Depending on your actual code, you might see attractive results if you pass the points to the GPU in a fashion that allows adjacent threads to access adjacent data, for each operation that accesses the points. It's quite reasonable to expect that you might get an attractive speed up in that fashion, perhaps with relatively little code refactoring, but attention to data organization for optimal GPU access.

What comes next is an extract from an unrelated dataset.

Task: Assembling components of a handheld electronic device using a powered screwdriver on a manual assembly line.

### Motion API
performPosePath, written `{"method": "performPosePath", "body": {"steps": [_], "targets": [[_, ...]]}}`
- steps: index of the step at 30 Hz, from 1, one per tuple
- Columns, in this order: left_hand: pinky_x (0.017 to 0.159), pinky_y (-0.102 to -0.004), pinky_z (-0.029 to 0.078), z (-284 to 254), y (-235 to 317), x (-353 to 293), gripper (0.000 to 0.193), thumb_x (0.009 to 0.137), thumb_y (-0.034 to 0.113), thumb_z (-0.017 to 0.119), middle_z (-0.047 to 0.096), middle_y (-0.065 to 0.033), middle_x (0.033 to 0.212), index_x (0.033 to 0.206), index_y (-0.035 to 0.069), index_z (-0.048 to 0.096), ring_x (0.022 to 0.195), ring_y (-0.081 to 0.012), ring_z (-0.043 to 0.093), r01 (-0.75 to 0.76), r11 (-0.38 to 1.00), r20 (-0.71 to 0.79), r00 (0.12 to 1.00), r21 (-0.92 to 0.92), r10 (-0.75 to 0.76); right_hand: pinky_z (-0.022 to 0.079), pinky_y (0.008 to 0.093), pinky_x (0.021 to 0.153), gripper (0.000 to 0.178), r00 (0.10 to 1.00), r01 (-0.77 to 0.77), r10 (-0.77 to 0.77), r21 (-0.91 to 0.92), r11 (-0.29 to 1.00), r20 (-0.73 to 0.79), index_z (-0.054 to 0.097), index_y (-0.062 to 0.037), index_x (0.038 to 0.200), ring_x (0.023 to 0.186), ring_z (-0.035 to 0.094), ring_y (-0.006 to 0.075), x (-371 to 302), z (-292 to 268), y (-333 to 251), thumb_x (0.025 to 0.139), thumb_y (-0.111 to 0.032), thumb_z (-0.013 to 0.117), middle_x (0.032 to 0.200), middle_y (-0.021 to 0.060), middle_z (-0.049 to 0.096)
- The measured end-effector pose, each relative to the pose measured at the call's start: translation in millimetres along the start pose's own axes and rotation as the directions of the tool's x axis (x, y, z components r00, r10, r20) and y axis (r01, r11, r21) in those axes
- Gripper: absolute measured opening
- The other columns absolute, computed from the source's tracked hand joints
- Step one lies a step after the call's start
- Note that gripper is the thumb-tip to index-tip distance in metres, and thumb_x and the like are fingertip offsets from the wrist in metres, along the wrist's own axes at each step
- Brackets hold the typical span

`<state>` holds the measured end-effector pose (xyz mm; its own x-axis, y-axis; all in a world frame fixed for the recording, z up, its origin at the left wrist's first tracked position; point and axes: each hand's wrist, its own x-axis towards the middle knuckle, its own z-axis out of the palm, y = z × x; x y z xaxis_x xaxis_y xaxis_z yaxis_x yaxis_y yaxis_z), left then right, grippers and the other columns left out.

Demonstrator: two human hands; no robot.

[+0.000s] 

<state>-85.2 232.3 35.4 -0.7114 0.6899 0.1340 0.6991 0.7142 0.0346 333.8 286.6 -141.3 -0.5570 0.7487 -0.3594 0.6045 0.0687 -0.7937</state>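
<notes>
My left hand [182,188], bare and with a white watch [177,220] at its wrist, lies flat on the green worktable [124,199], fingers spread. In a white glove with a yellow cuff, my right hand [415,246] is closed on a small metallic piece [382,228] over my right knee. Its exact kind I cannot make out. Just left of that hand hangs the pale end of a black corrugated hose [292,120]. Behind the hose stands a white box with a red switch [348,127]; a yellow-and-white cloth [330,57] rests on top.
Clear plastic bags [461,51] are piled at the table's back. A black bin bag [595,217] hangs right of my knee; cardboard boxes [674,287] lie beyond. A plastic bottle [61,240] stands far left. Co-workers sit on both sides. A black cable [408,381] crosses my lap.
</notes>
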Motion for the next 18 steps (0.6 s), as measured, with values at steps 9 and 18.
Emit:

Here's a fully worked example:
$ cat t30.cu
#include <iostream>
#include <cstdlib>
const int dsize = 3;
const int nTPB = 256;
const int rng = 8;
class myclass
{
int increment;
public:
myclass(int _incr): increment(_incr) {};
// methods callable on the device need the __device__ decoration
__host__ __device__ void fun(int &x, int &y, int &z){
x += increment;
y += increment;
z += increment;}
};
// this is the actual device routine that is run per thread
__global__ void mykernel(myclass obj, int *dx, int *dy, int *dz, int dsize){
int idx = threadIdx.x+blockDim.x*blockIdx.x; // figure out which thread we are
if (idx < dsize)
obj.fun(dx[idx], dy[idx], dz[idx]); // apply method
}
int main(){
// allocate host data
int *p_x, *p_y, *p_z, *d_x, *d_y, *d_z;
p_x = new int[dsize];
p_y = new int[dsize];
p_z = new int[dsize];
// allocate device data
cudaMalloc(&d_x, dsize*sizeof(int));
cudaMalloc(&d_y, dsize*sizeof(int));
cudaMalloc(&d_z, dsize*sizeof(int));
// initialize host data
std::cout << "Before:" << std::endl;
for (int i = 0; i < dsize; i++){
p_x[i] = rand()%rng;
p_y[i] = rand()%rng;
p_z[i] = rand()%rng;
std::cout << p_x[i] << "," << p_y[i] << "," << p_z[i] << std::endl;}
// copy to device
cudaMemcpy(d_x, p_x, dsize*sizeof(int), cudaMemcpyHostToDevice);
cudaMemcpy(d_y, p_y, dsize*sizeof(int), cudaMemcpyHostToDevice);
cudaMemcpy(d_z, p_z, dsize*sizeof(int), cudaMemcpyHostToDevice);
// instantiate object on host
myclass test(1);
// copy object to device as kernel parameter
mykernel<<<(dsize+nTPB-1)/nTPB, nTPB>>>(test, d_x, d_y, d_z, dsize);
// copy data back to host
cudaMemcpy(p_x, d_x, dsize*sizeof(int), cudaMemcpyDeviceToHost);
cudaMemcpy(p_y, d_y, dsize*sizeof(int), cudaMemcpyDeviceToHost);
cudaMemcpy(p_z, d_z, dsize*sizeof(int), cudaMemcpyDeviceToHost);
std::cout << "After:" << std::endl;
for (int i = 0; i < dsize; i++){
std::cout << p_x[i] << "," << p_y[i] << "," << p_z[i] << std::endl;}
return 0;
}
$ nvcc -o t30 t30.cu
$ ./t30
Before:
7,6,1
3,1,7
2,4,1
After:
8,7,2
4,2,8
3,5,2
$
For brevity of presentation, I've omitted proper cuda error checking but I would always recommend you use it when you are developing CUDA codes.
Upvotes: 4